Usually an IDP will offer a metadata link to their xml containing all the configuration parameters for a SAML library to use for quick configuration and incase something changes at the IDP level, it doesn't have to manually updated to the SPs.

I think it'd be a great idea to have the plugin take a metadata url and keep a copy locally that is refreshed every so often.
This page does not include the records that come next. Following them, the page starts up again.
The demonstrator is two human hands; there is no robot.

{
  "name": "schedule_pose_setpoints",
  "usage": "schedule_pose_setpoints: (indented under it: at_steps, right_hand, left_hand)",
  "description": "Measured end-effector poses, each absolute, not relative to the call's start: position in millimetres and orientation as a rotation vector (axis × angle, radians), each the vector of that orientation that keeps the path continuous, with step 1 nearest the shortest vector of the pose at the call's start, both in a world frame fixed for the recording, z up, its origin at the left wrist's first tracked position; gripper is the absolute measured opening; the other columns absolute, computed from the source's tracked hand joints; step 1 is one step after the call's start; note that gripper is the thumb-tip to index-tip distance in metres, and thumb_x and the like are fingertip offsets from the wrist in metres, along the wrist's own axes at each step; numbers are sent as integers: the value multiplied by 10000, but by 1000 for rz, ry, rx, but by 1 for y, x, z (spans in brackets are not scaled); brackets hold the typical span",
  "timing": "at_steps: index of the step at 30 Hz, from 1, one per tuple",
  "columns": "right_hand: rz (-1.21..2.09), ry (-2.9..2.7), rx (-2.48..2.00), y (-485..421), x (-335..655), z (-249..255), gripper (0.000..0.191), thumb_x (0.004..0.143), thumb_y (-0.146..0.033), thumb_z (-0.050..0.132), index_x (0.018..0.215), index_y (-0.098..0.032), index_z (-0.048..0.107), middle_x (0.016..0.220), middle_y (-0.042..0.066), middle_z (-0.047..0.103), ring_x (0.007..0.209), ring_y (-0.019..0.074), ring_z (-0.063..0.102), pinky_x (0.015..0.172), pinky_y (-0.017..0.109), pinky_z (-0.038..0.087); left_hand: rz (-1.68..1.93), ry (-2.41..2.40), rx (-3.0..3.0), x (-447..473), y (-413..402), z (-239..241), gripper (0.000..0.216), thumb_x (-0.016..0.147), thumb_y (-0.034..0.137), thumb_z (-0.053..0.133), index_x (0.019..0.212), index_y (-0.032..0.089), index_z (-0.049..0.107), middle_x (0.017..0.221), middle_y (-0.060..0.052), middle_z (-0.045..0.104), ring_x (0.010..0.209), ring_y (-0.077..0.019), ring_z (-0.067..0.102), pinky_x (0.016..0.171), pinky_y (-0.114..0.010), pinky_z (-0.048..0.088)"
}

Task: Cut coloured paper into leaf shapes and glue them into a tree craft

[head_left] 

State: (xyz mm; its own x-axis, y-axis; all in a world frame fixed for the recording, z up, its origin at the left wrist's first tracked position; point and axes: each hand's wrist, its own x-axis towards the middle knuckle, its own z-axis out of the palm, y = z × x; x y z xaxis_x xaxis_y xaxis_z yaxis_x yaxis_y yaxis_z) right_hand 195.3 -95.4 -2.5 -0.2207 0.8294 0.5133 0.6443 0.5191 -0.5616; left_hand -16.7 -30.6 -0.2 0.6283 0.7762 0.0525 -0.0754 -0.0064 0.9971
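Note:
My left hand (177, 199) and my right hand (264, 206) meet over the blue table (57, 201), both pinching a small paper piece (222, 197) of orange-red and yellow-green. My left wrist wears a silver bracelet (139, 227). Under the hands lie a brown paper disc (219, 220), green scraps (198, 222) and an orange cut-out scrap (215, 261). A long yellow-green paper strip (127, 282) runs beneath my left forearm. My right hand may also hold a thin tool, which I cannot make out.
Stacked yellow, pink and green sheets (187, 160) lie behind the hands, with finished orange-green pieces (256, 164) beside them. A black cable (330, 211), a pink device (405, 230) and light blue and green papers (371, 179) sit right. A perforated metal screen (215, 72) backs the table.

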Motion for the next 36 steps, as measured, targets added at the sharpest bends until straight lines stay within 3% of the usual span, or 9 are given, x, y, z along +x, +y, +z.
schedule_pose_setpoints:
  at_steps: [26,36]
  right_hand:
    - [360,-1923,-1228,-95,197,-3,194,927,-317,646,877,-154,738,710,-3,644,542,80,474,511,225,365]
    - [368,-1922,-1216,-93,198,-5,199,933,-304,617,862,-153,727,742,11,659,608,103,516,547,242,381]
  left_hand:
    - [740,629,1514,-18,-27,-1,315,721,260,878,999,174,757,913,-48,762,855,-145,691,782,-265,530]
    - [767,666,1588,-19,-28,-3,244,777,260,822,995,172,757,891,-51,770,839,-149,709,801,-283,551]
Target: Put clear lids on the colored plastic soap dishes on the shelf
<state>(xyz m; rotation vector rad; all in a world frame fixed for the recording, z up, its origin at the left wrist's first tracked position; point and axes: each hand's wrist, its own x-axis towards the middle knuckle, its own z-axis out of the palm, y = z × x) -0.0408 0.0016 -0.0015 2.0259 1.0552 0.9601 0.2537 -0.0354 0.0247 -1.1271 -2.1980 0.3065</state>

I'm thinking, a reference implementation could be the Moodle WP saml plugin

great library btw 👍

[danielbachhuber]

Thanks for the suggestion @ObjectiveTruth.

Usually an IDP will offer a metadata link to their xml containing all the configuration parameters for a SAML library to use for quick configuration and incase something changes at the IDP level, it doesn't have to manually updated to the SPs.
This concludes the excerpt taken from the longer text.